Indonesia, the world’s biggest palm oil producer, is set to export less of the commodity overseas as it tightens a policy requiring companies to keep more supply at home, causing prices to jump more than 2 percent.
The government will cut the amount producers can export to six times the domestic sales requirement, down from eight times currently, according to Budi Santoso, director-general of foreign trade at the trade ministry.
The change will take effect from Sunday, he said by text message on Friday.
The policy, known as the domestic market obligation, requires palm oil exporters to sell a portion of their supply to the domestic market before they can receive a permit to export.

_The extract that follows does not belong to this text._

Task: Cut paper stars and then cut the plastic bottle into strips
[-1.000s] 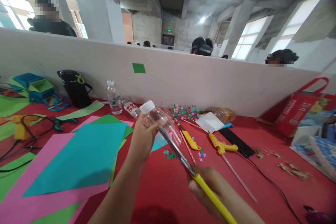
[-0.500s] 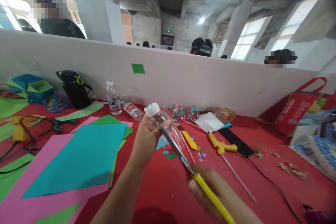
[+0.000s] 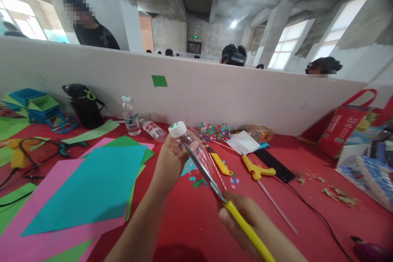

It was implemented in late May following the lifting of Indonesia’s palm oil export ban, a move which shocked global markets as it sparked fears of worsening food inflation.
The government wants to ensure ample domestic supply during the Ramadan and Eid holidays in April, as production will be seasonally weaker in the first quarter, said Firman Hidayat, an official at the coordinating ministry for maritime affairs and investment, which was involved in the decision.
Indonesia will also impose a higher biodiesel blending mandate in 2023, which will increase domestic consumption of palm oil.
“We don’t want domestic supply to be reduced and risk an increase in local prices,” Hidayat said.
The move to tighten exports lifted palm oil prices in Kuala Lumpur, which hosts the world’s benchmark futures contract, as it should encourage Malaysia, the second-biggest exporter, to boost shipments.
Futures climbed as much as 2.5 percent to 4,193 ringgit (US$952) a tonne, poised for the highest close in a month.
The latest policy would further restrict supply just as Indonesia is planning to increase the use of palm oil in biofuels, said Gnanasekar Thiagarajan, head of trading and hedging strategies at Kaleesuwari Intercontinental.
He sees prospects for higher prices in the first quarter of 2023.